**What you are asked to do**:
Restate word for word the lines of the records below, starting at the line that contains "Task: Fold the" and ending at the line that contains "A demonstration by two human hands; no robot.", with both of those lines included and nothing else.
=== Materials provided ===
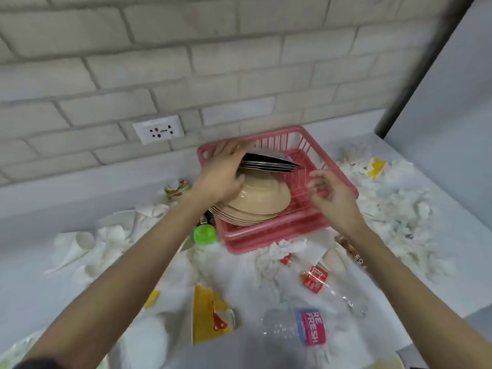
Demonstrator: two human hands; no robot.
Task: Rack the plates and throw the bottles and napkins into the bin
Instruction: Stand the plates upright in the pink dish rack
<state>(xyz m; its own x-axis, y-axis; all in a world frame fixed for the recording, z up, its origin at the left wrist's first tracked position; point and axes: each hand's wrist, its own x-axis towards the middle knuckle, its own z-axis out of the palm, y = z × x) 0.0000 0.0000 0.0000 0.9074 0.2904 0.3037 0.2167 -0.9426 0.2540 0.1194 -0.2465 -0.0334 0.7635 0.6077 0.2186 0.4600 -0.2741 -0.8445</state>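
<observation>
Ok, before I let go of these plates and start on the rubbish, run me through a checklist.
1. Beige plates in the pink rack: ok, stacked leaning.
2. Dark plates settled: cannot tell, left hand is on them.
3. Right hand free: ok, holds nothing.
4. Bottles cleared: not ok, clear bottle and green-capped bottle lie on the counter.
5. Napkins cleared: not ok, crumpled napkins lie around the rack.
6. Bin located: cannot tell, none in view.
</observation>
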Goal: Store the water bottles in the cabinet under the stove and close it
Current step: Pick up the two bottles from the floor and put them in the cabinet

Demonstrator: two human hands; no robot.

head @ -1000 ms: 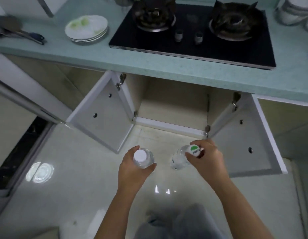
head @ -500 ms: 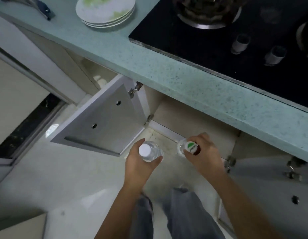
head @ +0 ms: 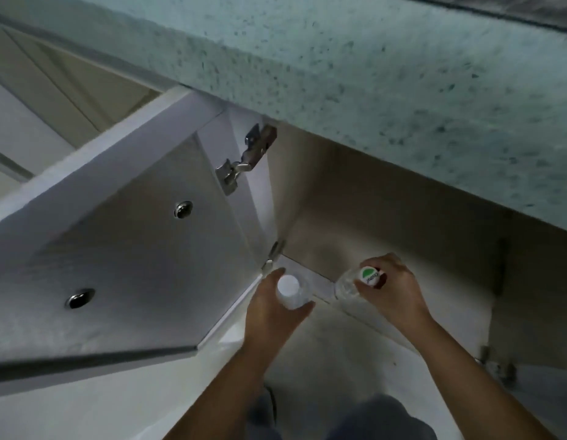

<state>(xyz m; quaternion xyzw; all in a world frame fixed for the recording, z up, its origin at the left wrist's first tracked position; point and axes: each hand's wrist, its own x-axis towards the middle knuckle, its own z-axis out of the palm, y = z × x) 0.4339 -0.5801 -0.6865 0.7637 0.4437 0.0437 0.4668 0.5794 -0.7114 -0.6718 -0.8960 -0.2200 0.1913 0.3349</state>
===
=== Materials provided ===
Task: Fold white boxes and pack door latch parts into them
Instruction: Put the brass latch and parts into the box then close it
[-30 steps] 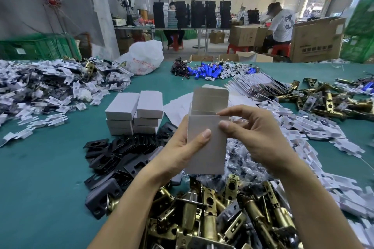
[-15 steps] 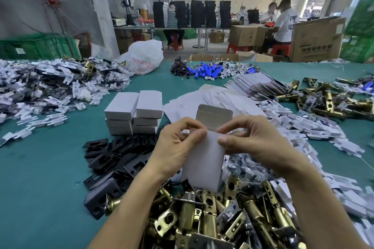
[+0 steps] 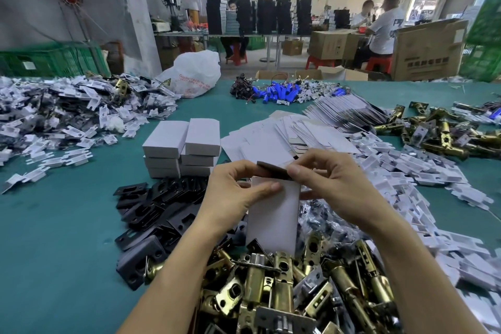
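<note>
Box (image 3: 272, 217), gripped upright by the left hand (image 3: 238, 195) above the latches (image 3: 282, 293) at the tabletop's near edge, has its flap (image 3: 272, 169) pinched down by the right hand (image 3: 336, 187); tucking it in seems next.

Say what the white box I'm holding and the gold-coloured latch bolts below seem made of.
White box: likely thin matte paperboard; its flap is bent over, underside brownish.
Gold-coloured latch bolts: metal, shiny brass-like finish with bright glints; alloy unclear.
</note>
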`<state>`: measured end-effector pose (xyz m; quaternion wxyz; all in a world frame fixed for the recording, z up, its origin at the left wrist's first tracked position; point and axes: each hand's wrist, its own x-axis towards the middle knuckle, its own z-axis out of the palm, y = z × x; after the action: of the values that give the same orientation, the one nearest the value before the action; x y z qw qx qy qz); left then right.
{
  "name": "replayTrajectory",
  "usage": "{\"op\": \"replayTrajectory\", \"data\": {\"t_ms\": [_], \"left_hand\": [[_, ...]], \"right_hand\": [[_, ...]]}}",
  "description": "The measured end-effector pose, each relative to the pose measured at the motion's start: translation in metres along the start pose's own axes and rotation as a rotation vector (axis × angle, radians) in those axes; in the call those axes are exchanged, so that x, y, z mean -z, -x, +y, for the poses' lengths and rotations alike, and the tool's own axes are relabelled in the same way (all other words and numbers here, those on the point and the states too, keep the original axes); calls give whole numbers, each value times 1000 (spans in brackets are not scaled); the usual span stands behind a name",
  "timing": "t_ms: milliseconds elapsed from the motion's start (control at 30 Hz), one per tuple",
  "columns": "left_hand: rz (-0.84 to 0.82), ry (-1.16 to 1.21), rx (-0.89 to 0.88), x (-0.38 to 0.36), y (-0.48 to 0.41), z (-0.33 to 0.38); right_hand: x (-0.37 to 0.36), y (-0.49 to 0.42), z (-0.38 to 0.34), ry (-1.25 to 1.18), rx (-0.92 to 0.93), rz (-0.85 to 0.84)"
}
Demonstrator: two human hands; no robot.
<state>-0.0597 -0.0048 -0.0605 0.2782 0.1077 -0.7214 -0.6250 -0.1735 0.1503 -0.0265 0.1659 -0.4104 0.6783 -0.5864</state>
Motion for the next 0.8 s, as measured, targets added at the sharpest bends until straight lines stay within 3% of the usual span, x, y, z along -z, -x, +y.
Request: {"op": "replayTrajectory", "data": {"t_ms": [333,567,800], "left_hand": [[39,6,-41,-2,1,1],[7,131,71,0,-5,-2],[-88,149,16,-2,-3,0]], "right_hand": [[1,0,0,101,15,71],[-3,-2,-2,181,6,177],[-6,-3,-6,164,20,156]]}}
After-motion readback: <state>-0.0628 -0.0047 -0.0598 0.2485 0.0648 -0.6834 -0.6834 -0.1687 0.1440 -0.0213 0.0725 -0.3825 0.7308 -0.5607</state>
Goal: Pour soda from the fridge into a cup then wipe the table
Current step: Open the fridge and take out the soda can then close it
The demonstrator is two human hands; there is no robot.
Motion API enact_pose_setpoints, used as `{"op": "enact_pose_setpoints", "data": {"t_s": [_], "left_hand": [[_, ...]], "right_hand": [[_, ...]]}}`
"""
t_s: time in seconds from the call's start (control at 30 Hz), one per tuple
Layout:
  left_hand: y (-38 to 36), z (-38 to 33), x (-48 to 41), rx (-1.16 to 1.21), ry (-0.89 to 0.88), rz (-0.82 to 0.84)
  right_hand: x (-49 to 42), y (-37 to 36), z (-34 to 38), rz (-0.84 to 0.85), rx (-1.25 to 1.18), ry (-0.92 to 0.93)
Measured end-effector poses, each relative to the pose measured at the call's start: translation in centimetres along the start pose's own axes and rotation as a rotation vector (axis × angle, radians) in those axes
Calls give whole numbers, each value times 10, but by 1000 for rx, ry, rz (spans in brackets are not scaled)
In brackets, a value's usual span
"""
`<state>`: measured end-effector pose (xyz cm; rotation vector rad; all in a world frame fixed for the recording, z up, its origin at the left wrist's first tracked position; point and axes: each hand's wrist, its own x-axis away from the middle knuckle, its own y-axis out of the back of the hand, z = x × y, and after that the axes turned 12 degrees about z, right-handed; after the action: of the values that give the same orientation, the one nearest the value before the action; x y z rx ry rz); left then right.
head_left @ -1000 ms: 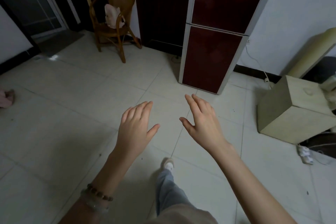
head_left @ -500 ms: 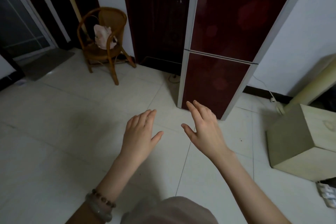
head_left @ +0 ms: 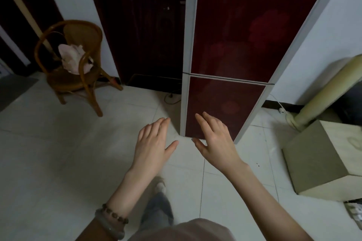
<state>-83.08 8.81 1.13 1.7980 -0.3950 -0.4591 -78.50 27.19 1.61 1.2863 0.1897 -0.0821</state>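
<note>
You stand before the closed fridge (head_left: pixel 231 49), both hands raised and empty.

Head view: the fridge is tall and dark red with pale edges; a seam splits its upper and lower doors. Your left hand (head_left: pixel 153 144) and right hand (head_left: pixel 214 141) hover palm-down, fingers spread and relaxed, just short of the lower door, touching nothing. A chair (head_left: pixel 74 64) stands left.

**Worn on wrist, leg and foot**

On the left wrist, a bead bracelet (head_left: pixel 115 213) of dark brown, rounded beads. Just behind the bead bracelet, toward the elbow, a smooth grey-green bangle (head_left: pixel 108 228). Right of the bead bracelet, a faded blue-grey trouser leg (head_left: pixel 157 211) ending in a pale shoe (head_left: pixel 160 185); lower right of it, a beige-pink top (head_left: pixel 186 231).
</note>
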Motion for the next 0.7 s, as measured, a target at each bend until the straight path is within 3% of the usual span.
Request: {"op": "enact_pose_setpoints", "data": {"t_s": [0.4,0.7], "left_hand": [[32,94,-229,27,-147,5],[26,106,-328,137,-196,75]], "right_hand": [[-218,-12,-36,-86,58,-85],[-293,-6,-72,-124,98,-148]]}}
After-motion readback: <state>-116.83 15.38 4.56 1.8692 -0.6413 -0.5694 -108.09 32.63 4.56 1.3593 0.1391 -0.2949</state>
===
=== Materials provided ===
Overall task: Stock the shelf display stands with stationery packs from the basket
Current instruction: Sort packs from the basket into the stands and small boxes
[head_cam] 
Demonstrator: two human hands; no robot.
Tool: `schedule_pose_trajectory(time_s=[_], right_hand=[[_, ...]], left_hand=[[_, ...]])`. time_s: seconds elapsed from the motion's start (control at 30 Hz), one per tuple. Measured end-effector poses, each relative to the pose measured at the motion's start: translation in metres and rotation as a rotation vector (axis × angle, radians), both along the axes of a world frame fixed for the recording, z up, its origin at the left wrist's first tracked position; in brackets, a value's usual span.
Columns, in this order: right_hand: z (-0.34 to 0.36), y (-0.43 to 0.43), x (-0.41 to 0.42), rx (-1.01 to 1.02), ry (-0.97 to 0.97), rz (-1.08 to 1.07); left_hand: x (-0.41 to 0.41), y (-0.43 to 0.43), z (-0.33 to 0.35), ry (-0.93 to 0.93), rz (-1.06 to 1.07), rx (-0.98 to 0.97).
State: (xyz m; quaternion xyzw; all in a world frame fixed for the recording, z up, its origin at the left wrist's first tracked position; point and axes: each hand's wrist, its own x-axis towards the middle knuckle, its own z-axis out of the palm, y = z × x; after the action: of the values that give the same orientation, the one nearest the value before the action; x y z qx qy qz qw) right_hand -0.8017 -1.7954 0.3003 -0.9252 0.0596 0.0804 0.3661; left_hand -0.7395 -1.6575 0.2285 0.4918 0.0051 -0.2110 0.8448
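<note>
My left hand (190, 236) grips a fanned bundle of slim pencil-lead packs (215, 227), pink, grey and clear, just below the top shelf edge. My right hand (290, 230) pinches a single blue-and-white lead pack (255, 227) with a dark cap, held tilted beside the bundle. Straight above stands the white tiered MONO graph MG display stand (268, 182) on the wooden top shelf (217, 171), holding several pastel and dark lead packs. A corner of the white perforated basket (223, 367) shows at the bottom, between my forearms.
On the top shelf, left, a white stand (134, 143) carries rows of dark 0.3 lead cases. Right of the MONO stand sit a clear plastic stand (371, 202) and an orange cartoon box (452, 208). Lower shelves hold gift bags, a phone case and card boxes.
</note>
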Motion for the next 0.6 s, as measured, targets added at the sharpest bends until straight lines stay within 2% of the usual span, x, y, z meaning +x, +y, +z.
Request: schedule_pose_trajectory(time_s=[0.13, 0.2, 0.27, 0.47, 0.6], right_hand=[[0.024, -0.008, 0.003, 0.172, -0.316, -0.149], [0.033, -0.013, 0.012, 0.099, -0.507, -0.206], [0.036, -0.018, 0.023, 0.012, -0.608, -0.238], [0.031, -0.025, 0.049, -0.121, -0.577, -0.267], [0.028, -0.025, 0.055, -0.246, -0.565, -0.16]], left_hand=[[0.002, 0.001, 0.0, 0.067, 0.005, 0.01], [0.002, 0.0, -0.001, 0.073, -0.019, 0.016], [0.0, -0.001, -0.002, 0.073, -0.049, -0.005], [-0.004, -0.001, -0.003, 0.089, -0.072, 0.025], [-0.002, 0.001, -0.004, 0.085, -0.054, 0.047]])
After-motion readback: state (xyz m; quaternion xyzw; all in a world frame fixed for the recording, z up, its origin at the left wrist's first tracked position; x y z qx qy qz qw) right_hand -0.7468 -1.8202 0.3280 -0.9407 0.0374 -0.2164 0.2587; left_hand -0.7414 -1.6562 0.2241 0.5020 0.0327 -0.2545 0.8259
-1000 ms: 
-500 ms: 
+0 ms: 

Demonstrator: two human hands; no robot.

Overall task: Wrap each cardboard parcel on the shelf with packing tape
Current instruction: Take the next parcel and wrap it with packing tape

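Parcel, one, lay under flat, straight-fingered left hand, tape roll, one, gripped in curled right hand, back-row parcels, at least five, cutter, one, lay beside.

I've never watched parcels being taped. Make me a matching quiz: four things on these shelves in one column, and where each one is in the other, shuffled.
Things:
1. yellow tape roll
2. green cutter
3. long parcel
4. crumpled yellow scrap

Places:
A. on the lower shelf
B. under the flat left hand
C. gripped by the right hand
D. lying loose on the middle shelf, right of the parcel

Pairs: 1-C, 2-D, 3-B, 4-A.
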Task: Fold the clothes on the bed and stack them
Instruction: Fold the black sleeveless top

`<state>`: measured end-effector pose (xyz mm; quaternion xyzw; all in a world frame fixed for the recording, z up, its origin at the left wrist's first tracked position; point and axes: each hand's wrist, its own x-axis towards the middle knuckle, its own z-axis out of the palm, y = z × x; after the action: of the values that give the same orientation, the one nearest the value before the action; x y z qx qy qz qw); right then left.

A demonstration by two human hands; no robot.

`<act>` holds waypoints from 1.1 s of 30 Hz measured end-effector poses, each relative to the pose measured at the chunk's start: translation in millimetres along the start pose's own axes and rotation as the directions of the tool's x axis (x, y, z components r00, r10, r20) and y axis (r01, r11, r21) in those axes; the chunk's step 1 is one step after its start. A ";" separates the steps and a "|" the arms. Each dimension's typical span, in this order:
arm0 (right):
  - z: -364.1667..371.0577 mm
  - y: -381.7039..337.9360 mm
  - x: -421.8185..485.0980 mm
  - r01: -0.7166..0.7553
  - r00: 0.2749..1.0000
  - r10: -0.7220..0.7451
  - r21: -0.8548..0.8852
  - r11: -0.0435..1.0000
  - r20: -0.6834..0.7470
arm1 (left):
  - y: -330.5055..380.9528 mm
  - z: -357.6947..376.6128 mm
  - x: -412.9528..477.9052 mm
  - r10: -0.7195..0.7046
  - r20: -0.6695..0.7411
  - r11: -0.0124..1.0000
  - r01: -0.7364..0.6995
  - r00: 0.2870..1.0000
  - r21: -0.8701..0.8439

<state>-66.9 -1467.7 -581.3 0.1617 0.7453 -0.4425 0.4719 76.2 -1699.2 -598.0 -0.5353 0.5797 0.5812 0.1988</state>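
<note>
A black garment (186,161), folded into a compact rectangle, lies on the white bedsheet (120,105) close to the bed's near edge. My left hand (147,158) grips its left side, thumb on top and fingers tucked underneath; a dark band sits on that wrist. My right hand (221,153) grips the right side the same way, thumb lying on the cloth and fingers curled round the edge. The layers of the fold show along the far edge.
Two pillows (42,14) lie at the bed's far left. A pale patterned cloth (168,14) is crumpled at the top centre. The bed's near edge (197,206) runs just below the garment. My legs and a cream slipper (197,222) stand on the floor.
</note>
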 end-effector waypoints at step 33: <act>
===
**Answer to the exercise**:
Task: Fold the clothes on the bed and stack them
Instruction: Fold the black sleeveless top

`<state>`: measured end-effector pose (xyz mm; quaternion xyzw; all in a world frame fixed for the recording, z up, its origin at the left wrist's first tracked position; point and axes: each hand's wrist, its own x-axis towards the middle knuckle, its own z-axis out of the palm, y = z × x; after the action: of the values that give the same orientation, the one nearest the value before the action; x y z qx qy qz qw); right then left.

A demonstration by two human hands; no robot.

No more output will be produced for this exercise.